Originally published in 2013.

I jumped back into Mass Effect today to play the Citadel DLC and was inspired by some of the things in this interview between a journalist and Admiral David Anderson. I’ve pulled out the parts I found the most interesting.

Whoever wrote this is spot on. For all of the military training we have, things often come down to instincts. Thousands of years of warfare there for us to study, to inform our training, but instinct is still the thing that sits there at the unforgiving minute, the last hundred yards.

And isn’t that the truth concerning the terrible burden of leadership? How horrible is it that we ask our military leaders to choose the mission over the men, and to carry that cross for the rest of their lives?

But then, is war not terrible? I love how Admiral Anderson makes that final statement. To me, it is a critique on war, and a warning to avoid it at all costs, because there truly are no winners, just better-off losers.

Journalist: Does the program make the man, or do you think you were born for this?

It is a bit of both I suppose. Every soldier reaches a point in their career, sometimes more than once, when they are asked to give more than they ever thought they could. That moment is the test. I’ve seen men and women almost sure to fail, persevere long past the point of breaking.
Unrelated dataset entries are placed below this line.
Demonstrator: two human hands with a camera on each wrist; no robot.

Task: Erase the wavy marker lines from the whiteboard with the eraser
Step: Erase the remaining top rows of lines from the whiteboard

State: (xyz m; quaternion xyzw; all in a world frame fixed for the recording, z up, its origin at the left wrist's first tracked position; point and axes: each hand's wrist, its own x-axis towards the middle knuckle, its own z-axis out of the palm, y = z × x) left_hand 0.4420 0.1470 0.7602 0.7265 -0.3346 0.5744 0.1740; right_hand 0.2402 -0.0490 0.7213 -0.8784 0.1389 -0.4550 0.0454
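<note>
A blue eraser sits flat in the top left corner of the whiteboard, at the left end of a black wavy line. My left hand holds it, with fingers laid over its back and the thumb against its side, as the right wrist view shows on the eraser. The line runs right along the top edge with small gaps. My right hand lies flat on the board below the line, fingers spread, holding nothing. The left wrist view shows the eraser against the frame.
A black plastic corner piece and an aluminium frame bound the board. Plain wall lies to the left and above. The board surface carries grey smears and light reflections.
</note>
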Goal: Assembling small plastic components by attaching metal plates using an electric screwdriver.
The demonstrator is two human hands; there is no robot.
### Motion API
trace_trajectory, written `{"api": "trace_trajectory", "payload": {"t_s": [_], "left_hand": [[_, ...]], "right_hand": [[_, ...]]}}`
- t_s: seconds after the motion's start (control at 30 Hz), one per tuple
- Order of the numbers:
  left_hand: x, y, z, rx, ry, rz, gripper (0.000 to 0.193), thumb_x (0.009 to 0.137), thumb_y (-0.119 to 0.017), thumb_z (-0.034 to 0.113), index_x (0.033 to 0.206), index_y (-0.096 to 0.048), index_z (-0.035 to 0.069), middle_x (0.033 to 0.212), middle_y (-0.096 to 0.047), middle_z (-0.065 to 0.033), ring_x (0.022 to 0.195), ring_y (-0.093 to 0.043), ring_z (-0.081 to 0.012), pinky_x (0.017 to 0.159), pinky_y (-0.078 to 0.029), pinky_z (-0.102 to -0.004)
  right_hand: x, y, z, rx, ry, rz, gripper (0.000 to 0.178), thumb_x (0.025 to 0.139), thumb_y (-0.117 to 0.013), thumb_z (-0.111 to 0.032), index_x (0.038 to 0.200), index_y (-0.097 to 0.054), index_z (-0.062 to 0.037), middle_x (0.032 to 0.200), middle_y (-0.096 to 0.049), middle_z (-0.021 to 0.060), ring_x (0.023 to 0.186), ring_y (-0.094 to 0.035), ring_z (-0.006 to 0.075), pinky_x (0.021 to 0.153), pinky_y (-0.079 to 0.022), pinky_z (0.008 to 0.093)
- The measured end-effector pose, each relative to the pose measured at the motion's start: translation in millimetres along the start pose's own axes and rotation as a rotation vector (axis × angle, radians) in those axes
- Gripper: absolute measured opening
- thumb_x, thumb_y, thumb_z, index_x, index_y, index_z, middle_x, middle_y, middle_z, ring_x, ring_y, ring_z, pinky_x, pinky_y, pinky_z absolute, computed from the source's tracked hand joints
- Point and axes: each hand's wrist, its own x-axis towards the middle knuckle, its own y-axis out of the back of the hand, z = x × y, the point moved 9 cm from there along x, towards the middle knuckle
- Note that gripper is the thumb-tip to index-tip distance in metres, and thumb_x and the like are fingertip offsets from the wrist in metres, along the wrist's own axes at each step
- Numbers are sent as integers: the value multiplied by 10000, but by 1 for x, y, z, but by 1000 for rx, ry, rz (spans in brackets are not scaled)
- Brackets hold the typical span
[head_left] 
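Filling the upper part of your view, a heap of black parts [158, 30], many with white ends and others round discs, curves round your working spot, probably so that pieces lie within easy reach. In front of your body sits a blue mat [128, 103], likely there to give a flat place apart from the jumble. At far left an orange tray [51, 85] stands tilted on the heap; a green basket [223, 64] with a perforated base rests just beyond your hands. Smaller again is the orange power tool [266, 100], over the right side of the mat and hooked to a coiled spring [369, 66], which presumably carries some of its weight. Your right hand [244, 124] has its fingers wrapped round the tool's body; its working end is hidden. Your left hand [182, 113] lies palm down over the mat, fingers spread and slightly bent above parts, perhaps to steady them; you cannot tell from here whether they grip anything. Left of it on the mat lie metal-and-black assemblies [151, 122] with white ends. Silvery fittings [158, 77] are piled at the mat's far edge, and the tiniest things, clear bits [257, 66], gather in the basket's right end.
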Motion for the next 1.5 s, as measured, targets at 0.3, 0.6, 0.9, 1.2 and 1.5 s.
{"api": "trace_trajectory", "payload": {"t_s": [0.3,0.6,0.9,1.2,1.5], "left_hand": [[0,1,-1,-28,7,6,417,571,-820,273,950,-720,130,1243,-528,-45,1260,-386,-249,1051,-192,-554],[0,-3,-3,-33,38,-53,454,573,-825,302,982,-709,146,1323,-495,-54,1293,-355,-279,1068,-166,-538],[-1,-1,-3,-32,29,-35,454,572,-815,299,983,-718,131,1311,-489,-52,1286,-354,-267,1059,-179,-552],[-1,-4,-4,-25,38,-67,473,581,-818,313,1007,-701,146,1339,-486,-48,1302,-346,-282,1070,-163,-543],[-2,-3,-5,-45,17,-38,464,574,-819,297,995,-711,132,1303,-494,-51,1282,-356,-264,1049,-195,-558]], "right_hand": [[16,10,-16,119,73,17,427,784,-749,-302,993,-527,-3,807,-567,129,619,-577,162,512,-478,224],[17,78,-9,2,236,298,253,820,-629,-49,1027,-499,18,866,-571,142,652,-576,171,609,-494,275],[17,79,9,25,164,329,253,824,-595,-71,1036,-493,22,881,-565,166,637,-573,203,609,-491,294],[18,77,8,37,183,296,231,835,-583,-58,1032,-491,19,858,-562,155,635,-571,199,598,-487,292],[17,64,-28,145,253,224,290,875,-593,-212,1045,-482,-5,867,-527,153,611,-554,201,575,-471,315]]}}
That experience changes them. Others, with all the gifts and abilities, fail in that moment. Sometimes they pick themselves up and carry on, sometimes, they’re just done.

JournalistDo you trust your intuition? Do you follow your heart or your mind?

No, I suppose if I were to be honest, I do trust my instincts. The problem is… war isn’t orderly. And the enemy is never predictable. Even the most experienced veteran is going to find themselves in situations they haven’t trained for. In those instances – and there is more than I’d like to admit – your instincts are the only thing keeping you alive. That, and the men and women you’re fighting aside.

Journalist: But soldiers are only as good as their leader, isn’t that true?

Yeah, a good leader can make an ‘ok’ squad great. And a bad leader, well, war tends to make examples of them.

Journalist: What makes a good leader then?

Hm… a good leader is someone who values the life of his men over the success of the mission, but understands that sometimes, the cost of failing a mission is higher than the cost of losing those men.

JournalistThat’s a terrible line to have to walk.

Yes it is. But war is a terrible thing.